=== Begin Enclosure ===
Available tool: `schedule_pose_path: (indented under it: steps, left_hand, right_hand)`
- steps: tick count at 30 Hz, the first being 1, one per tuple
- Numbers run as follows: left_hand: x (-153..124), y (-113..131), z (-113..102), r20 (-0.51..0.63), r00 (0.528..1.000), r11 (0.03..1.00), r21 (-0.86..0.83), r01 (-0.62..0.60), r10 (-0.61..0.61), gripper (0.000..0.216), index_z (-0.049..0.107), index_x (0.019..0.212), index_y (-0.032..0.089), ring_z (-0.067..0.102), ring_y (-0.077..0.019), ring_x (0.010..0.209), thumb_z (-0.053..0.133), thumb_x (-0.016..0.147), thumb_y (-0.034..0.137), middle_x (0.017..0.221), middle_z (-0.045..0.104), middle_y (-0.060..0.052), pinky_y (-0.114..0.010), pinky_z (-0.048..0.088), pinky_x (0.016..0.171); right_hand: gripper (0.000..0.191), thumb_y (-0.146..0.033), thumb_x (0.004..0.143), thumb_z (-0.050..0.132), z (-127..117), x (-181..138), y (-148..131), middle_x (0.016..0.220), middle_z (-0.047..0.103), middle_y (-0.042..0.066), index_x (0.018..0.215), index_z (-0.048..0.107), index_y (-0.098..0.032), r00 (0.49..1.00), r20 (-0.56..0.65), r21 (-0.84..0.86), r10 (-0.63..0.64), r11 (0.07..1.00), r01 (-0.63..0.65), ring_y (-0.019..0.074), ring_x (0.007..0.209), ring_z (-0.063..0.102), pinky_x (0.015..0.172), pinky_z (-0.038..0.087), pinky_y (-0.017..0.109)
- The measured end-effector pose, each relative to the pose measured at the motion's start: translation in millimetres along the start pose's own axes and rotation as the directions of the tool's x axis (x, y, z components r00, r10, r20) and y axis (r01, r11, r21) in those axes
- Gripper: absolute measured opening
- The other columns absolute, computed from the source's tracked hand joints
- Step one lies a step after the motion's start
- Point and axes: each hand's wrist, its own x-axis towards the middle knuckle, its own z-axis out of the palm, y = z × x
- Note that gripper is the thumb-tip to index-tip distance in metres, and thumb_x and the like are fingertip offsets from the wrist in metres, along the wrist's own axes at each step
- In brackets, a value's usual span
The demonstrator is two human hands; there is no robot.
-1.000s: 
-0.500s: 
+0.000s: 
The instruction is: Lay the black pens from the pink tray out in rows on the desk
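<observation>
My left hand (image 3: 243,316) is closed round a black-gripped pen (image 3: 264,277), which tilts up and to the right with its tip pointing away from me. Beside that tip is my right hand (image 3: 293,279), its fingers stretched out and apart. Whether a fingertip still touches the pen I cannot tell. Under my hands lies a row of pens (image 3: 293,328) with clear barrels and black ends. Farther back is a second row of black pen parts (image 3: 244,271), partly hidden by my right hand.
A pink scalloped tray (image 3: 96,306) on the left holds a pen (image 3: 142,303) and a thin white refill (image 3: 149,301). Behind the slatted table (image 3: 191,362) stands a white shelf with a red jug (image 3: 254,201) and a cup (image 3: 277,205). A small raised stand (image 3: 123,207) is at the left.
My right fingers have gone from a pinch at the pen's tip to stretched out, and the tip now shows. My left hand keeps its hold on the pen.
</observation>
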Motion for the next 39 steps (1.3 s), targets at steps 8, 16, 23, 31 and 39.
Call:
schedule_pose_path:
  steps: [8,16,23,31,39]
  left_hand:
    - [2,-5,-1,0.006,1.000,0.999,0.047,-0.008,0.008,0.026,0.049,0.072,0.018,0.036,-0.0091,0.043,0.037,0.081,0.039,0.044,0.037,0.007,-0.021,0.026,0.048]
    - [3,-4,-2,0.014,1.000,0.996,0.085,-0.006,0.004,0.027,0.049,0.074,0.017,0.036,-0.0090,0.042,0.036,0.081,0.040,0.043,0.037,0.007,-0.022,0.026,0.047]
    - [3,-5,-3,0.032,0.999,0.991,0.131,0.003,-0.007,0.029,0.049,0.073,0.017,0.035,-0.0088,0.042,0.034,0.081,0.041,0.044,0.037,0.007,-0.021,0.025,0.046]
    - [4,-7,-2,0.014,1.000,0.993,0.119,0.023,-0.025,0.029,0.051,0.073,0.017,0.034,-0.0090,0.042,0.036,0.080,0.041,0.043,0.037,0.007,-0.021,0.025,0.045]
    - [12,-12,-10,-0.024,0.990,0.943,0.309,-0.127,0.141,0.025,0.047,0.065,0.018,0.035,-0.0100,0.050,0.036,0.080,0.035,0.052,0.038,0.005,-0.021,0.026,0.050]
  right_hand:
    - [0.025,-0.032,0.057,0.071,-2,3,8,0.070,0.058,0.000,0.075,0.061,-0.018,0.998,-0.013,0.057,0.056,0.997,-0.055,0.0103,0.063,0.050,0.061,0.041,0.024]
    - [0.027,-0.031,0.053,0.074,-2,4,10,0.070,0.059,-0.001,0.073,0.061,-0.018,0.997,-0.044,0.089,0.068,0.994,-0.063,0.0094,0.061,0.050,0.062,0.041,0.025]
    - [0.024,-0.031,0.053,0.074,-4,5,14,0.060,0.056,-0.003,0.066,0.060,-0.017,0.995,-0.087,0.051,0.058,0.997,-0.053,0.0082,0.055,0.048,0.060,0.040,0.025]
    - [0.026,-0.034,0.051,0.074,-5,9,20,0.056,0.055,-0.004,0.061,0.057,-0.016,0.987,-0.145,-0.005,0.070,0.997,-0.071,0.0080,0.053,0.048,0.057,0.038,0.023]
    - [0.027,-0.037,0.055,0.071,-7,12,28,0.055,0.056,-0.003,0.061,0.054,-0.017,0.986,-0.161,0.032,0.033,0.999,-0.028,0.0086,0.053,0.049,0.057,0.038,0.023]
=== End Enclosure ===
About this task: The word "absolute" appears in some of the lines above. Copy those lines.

Reply to the exercise:
- Gripper: absolute measured opening
- The other columns absolute, computed from the source's tracked hand joints

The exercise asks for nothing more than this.